'Huge blow' as Cork Irish college won't open for a third year

Summer courses at Coláiste na Mumhan in West Cork were fully booked, but staffing and Covid issues have forced the school to close again
'Huge blow' as Cork Irish college won't open for a third year

Coláiste na Mumhan

The country’s oldest Irish college will be closed for a third consecutive year due to the effects of the pandemic, with the cancellation of this summer’s courses a “huge blow” to students, staff, and the Gaeltacht community.

Following two years of Covid-enforced closure, Coláiste na Mumhan, founded in Béal Átha ’n Ghaorthaidh, Co Cork, in 1904, was due to reopen in June for the first of this year’s residential courses for 12 to 18-year-olds, which was almost at capacity.

The closure, which denies hundreds of prospective students an opportunity to attend a Gaeltacht course, came after the college was unable to recruit kitchen staff or comply with Covid ventilation regulations in some of its dormitories.

The cancellation caused great disappointment for students, said Coláiste na Mumhan secretary Liam Shorten. 

“I feel so sorry for parents. It’s too late to apply for whatever other Irish college might be open," he said.

“The ceannairí [student leaders] that I had promised jobs to, I had to ring up and say ‘we can’t open, so try and get summer work elsewhere’.

For the local shops it’s a huge blow.

He said the closure also meant the college’s outdoor swimming pool, usually made available to the local community, would not open this year.

“The whole village was looking forward to having people around again for the summer because it brings a great buzz,” he said. 

"We had the place painted outside and ready to go. It’s all very disappointing.” 
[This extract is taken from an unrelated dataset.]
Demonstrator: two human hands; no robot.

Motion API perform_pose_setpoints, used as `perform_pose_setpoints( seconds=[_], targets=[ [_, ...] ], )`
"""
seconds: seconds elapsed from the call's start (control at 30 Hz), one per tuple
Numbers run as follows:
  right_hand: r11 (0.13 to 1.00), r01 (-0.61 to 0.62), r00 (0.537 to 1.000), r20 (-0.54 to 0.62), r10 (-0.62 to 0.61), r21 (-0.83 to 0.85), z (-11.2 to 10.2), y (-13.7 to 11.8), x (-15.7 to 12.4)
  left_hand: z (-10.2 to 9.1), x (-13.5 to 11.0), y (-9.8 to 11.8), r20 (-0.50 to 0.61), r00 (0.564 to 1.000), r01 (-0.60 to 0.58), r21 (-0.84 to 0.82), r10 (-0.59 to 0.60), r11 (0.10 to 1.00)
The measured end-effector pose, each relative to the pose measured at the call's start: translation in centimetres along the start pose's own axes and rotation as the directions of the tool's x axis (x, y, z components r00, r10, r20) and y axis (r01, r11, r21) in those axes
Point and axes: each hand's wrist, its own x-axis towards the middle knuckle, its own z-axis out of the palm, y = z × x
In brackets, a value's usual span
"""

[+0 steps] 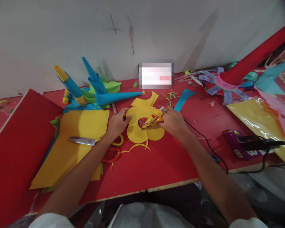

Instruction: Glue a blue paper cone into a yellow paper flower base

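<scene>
A yellow flower-shaped paper cutout (pixel 142 128) lies on the red table (pixel 156 167) with a small red and multicoloured patch at its middle. My left hand (pixel 118 123) rests on the cutout's left edge, fingers curled and pressing it down. My right hand (pixel 173 122) is closed around a yellow and orange tool (pixel 154 119) with a black cable (pixel 204 139) running off to the right; its tip touches the middle of the cutout.
Scissors (pixel 95 144) with red handles lie on a stack of yellow paper sheets (pixel 73 142) at left. Blue paper cones (pixel 97 91) stand behind. A red board (pixel 16 148) covers the left side. A purple box (pixel 239 144), a red roll (pixel 256 57) and coloured paper lie at right.
</scene>
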Motion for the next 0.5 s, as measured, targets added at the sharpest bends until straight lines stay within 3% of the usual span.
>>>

As a member of the college’s five-person voluntary steering committee, he said: “People in the locality who look to you to open, you’re letting them down; you’re letting the parents down who were hoping their children would be with you for three weeks; and people who were signed up to work, you have to let them down as well, and that’s three years in a row where we’ve had to cancel.” 

Massive loss to economy

With its three-week course costing €925 and two weeks €625, the annual loss to the rural economy was estimated at up to €500,000.

The committee, however, had no choice but to cancel after facing “two huge hurdles”, said Mr Shorten.

“We didn’t have enough applications for staff to run our kitchen, our cleaning staff, staff in the yard, and we struggled to recruit teaching staff,” he said.

Despite advertising and contacting training colleges and local businesses, which themselves reported pandemic staff shortages, too few applicants emerged. 

"We tried everything but it failed us in the end," Mr Shorten said.

A second issue was Covid transmission risk and he criticised delays in support for residential colleges attempting to navigate Covid regulations before reopening.

The Department of the Gaeltacht and Irish language colleges federation Concos were “to-ing and fro-ing over Covid guidelines for Irish colleges and no guidance was coming”, he said.

“We filled our courses and then they issued guidelines. We got no support. 

We were told we would have to purchase our own PPE.

Mr Shorten, a school vice-principal, added: “Schools would have been given grants for PPE but we were left to our own devices and told ‘do your own risk assessment’.” 

The committee engaged a health and safety company, which advised that some of the college bedrooms would not comply with Covid guidelines on ventilation.

Colleges in Connemara, Meath, and Donegal were also cancelled and Mr Shorten said Coláiste na Mumhan’s aim now is to undertake required Covid measures with a view to reopening next year.